By the war's end, it will be too late to prevent the worst consequences of these terrible crimes. Global leaders must act now

  • Andriy Yermak is head of the Office of the President of Ukraine; Margot Wallstrom is a former foreign minister of Sweden

Robert Oppenheimer, the American physicist who led the team that developed the world's first nuclear weapons, quoted from ancient Hindu scriptures to illustrate his conflicting feelings about the forces his science unleashed: Now I am become Death, the destroyer of worlds," he said. In his later years, Oppenheimer longed for a future without nation states armed for war, and above all, a world without war".

Yet there's another kind of loss that Oppenheimer recognised only too clearly in his readings of the Bhagavad Gita, the ancient text he turned to after the bombings of Hiroshima and Nagasaki in 1945. Humans now possess the power to destroy the world they live in.

The people of Ukraine have grown cruelly familiar with war and death, inflicted on them by a nation state with vastly superior resources: they will never forget the human loss they have suffered in fighting to save their homeland.
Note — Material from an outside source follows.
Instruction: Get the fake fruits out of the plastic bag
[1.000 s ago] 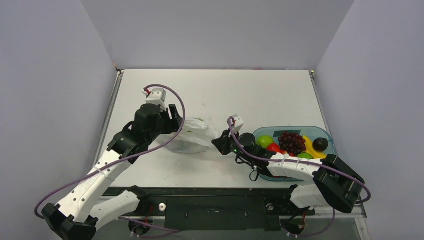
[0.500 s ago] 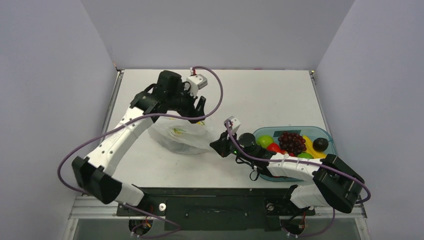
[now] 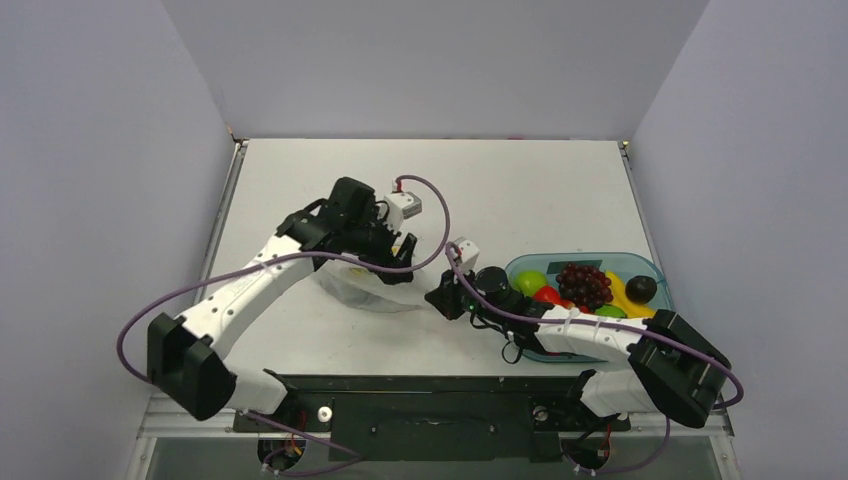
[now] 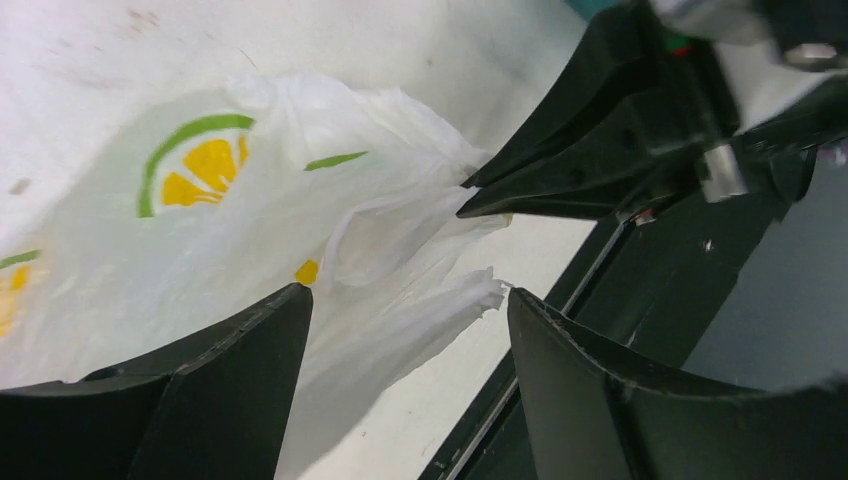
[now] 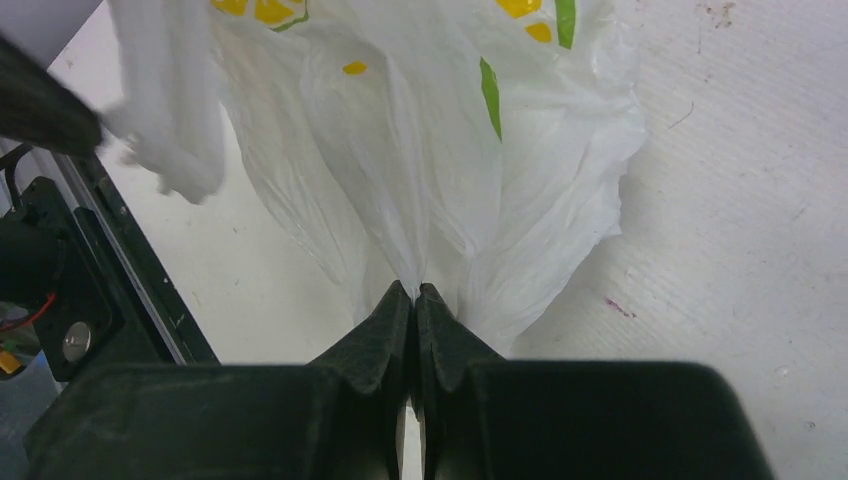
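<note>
Plastic bag (image 3: 368,290) lies crumpled on the white table (image 3: 520,190), centre-left, partly under the left arm. It is white and translucent with a lemon-slice and green-leaf print.

Right gripper (image 3: 441,296) is clamped on the bag's right edge. In the right wrist view its jaws (image 5: 415,297) are pressed together on a gathered fold of the bag (image 5: 450,150), with the film fanning out from the pinch.

Left gripper (image 3: 404,262) sits over the bag's right side, close to the right gripper. In the left wrist view the left gripper (image 4: 405,297) has its jaws spread wide. A twisted strip of the bag (image 4: 250,220) runs between them, not squeezed. The right gripper's tip (image 4: 475,200) shows just beyond, pinching the film.

Fake fruits (image 3: 585,284) are in the teal tray (image 3: 640,262) on the right, apart from the bag: purple grapes, green apple (image 3: 529,282), banana (image 3: 620,293), a red fruit (image 3: 546,295) and a dark round fruit (image 3: 641,288). Cannot tell whether any fruit is inside the bag.
</note>
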`<state>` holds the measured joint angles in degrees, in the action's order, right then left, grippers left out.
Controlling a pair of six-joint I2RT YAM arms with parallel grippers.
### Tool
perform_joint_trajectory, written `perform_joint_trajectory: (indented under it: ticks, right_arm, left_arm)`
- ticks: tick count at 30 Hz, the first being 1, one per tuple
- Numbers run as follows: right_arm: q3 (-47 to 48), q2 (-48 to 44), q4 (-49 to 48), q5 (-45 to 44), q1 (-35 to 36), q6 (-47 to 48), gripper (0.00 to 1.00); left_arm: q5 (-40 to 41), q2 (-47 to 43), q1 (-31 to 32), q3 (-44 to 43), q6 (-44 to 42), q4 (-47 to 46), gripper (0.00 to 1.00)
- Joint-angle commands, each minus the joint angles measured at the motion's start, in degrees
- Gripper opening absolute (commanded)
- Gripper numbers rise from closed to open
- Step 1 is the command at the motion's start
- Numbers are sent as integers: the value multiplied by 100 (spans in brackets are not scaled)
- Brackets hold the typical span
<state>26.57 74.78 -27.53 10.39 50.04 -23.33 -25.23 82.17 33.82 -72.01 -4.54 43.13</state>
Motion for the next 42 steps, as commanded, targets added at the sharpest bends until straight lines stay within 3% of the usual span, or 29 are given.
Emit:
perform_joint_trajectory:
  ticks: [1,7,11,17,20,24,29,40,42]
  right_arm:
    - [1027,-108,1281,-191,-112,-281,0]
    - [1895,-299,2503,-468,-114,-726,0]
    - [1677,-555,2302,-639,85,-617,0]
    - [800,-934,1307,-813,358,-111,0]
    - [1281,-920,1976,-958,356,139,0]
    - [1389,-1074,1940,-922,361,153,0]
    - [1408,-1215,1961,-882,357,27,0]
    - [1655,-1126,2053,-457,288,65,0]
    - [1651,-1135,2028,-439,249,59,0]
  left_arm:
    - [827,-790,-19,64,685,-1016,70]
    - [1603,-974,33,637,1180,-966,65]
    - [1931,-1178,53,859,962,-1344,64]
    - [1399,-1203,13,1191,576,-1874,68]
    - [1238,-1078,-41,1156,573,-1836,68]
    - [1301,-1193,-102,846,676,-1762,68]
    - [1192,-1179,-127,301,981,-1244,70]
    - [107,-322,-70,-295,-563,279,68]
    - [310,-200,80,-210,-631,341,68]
But Ukraine is also facing a destruction of habitat and nature on a scale that will reverberate far beyond its borders. While it is almost impossible to measure, the breadth and depth of this damage must be understood.

Russia has taken deliberate aim at Ukraine's environment: its rivers, forests and fields. Many of Ukraine's natural reserves - its animal and sea life, water and impressive biodiversity - have been terribly damaged or polluted. Toxins leak from its damaged industries and infrastructure. Global food security is at risk. The world cannot afford to ignore this growing environmental threat.

The overwhelming threat to Ukraine's environment was highlighted in June, with the extraordinary collapse of the huge Nova Kakhovka dam, which held back one of the biggest water reservoirs in Europe. This was no coincidental collapse: the dam was under Russian control when an explosion inside an internal passageway blew its concrete heart to pieces. This unleashed a catastrophic flood that wrecked over 40 towns and villages and one of the world's most valuable agricultural regions. Tonnes of oil were spilled into the Dnipro River. An uncountable number of landmines were strewn into the river and the Black Sea, leading to toxic leakage.